> _What the task requires_
The answer is every line in the data below that contains the word "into".

------------

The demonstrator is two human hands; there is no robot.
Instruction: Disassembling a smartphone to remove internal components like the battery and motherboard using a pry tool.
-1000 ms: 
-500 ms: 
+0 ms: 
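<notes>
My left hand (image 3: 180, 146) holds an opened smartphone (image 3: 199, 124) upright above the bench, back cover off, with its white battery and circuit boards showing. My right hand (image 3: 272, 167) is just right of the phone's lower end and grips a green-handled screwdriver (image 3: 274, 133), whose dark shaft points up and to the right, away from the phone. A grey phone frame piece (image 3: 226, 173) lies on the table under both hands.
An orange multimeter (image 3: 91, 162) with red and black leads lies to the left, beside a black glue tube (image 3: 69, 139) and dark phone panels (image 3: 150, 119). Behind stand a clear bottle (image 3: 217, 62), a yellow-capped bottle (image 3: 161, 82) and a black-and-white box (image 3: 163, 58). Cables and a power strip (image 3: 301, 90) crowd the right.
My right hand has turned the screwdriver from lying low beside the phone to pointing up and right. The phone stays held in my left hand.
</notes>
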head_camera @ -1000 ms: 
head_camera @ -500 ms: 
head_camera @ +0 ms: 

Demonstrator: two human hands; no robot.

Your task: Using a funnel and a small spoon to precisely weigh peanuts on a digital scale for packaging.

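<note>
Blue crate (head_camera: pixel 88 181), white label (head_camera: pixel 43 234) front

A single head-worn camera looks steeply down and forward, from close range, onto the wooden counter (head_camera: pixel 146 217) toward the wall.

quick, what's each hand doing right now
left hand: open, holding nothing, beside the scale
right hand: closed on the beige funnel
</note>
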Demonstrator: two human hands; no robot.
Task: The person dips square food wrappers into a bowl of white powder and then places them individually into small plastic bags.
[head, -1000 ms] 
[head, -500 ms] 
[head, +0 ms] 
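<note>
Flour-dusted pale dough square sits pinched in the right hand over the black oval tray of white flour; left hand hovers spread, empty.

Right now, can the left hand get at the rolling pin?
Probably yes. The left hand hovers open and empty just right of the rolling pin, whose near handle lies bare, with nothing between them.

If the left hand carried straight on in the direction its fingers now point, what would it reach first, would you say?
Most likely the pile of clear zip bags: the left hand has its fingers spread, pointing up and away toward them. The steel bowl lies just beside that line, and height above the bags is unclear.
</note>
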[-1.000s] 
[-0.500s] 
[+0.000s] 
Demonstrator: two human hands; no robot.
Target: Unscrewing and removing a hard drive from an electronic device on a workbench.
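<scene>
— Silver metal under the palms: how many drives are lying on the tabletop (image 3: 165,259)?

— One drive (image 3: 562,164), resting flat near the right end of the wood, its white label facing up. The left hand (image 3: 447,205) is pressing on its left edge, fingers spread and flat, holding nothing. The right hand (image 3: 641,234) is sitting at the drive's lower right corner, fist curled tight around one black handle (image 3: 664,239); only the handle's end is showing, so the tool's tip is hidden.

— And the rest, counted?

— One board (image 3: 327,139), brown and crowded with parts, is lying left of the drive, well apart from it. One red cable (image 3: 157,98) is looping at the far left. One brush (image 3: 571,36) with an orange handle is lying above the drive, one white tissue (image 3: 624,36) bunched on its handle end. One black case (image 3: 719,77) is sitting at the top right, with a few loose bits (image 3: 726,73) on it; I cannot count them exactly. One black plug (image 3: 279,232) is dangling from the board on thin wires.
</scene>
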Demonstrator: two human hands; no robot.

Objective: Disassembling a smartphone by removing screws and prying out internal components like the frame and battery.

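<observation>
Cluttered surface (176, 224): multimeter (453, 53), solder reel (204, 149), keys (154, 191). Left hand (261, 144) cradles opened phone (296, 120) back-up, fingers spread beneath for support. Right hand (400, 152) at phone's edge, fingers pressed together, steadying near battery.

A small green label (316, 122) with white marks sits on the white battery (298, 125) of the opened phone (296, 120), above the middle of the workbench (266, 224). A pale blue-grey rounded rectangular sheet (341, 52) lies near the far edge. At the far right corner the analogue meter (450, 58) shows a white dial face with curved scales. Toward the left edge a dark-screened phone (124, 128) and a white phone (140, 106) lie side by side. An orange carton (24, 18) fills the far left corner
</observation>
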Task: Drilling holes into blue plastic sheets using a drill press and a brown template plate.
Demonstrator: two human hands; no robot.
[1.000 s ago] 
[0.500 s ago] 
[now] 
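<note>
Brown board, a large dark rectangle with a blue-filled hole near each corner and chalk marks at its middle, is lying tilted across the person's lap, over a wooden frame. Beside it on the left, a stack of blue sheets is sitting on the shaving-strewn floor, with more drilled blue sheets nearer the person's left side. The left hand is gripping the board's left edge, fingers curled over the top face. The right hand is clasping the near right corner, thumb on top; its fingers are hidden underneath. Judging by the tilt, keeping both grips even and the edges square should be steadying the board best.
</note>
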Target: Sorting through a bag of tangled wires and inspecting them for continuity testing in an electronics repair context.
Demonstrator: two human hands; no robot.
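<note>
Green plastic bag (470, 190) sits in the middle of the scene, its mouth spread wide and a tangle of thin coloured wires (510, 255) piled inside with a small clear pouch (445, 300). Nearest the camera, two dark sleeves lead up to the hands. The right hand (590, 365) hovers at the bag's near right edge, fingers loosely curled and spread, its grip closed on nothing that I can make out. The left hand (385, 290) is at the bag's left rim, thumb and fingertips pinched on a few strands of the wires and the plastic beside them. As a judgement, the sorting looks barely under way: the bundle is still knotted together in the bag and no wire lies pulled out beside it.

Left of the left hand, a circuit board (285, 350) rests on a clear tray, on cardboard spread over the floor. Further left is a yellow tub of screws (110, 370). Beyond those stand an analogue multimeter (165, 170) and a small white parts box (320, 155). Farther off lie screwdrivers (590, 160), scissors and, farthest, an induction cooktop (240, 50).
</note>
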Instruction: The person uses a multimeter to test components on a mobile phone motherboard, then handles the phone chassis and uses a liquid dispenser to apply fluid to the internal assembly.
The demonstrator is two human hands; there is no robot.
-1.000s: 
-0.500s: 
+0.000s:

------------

> _Answer to the problem_
Task: The person dips square food wrappers into a bowl of white powder and then places them individually into small plastic bags.
Task: Drilling holes into blue plastic sheets using a drill press and a brown template plate.

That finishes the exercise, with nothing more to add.